Agreement Needed On Virus Deaths: QLD Deputy Premier

September 2, 2021 Updated: September 2, 2021

National Cabinet must make the “challenging decision” on how many COVID-19 deaths they’re willing to accept in order for Australia to reopen, Queensland’s deputy premier says.

Queensland Deputy Premier Steven Miles says vaccination rates aren’t the only variable the prime minister and state and territory leaders need to consider before reopening under the national plan.

He says the Doherty Institute has only modelled the number of cases, hospitalisations, ICU cases, and deaths that will happen at varying levels of vaccination coverage and testing, tracing, isolation, and quarantine measures.

The deputy premier says the national cabinet is yet to come to an agreement on the number of deaths leaders are willing to accept in order to ease restrictions and soften state border controls.

“Well, that’s effectively the decision that needs to be made here,” Miles told ABC radio on Friday.

“The modelling calculates how many people die under each scenario, and that’s the challenging decision that our leaders need to make, and I don’t think they can be simplified the way the prime minister has tried to.”

Miles said until a clear decision had been made by the national cabinet, Queensland couldn’t commit to reopening when other state leaders may be willing to accept more cases, hospitalisations, ICU cases, and deaths.

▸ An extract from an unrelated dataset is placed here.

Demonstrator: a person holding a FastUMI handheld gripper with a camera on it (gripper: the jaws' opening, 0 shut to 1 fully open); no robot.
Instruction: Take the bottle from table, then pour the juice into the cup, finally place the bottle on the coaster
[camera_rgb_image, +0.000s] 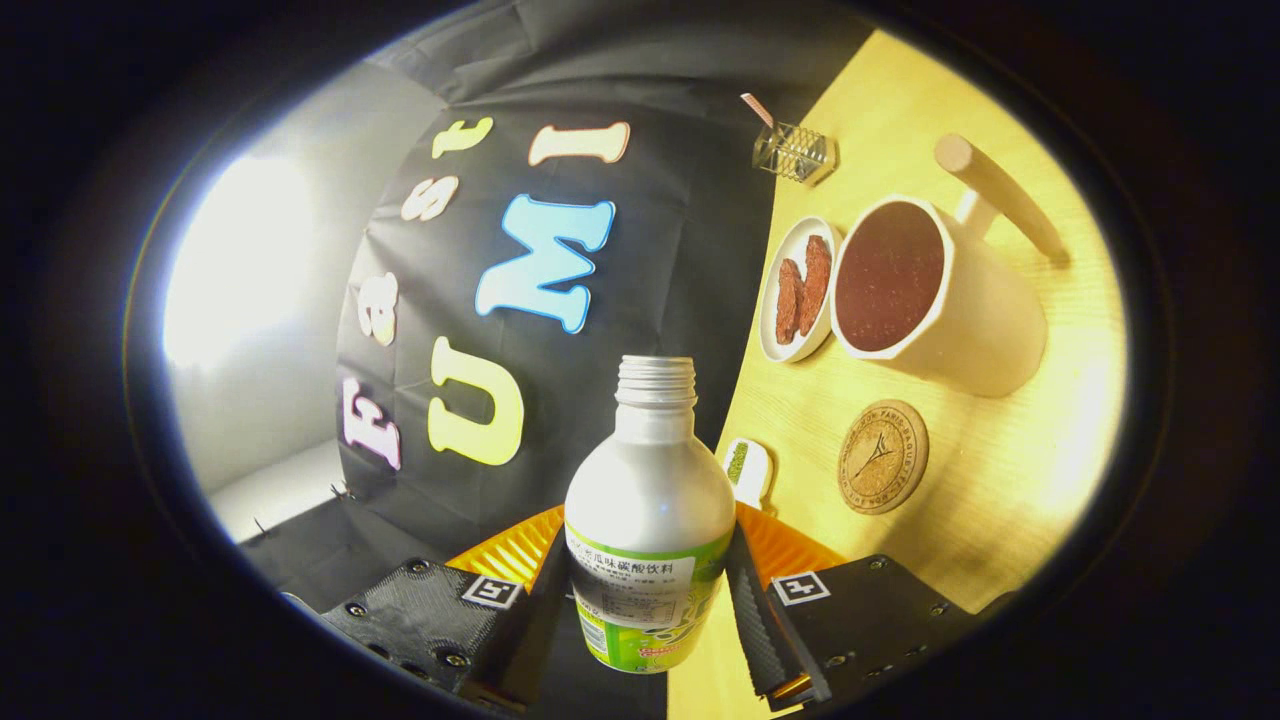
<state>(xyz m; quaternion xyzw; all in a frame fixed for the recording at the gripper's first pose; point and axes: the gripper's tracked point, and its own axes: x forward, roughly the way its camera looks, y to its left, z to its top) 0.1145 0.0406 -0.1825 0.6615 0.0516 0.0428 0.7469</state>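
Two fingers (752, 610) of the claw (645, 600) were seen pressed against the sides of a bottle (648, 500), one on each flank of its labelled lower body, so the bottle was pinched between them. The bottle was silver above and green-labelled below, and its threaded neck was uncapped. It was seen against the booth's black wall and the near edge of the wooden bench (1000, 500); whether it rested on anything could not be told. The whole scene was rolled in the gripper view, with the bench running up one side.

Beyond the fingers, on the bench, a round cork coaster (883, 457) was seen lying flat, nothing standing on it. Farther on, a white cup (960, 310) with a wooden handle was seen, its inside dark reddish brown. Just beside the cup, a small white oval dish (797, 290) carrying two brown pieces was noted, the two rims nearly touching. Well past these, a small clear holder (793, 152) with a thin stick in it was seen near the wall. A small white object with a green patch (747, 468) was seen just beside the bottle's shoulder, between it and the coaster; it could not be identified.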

It wasn’t a binary choice to reopen or not at 80 percent, he said, with the modelling showing that some level of restrictions, such as lockdowns, could be needed to deal with outbreaks.

The deputy premier said lockdowns would be less likely at 80 percent vaccination coverage, but decisions on borders would depend on circumstances in other states.

He also defended Queensland’s vaccination coverage, which at 51.6 percent for one dose and 32.9 percent fully vaccinated, is the second-lowest in the country.

Miles said New South Wales (NSW) had been given more Pfizer vaccines due to its outbreak and he denied the Queensland government had set back its own rollout by creating “panic” about blood clots from the AstraZeneca jab.

“That was the health advice, and people can look at, look at that and make their own decisions,” the deputy premier said.

“You know there’s been complications related to that vaccine even as recently as this week, but we continue to roll out the vaccines that were provided as quickly as we can.”

Miles hit back at federal Health Minister Greg Hunt’s comments that Queensland’s hard border policy was “a profound moral failure” for locking out sick people and toddler Memphis Francis.

He said the three-year-old had been granted an exemption as soon as there was an application, and Hunt had failed himself.

“The federal health minister calling this ‘the greatest moral failure’ while on his doorstep thousands of people in NSW have the virus is pretty incredible.”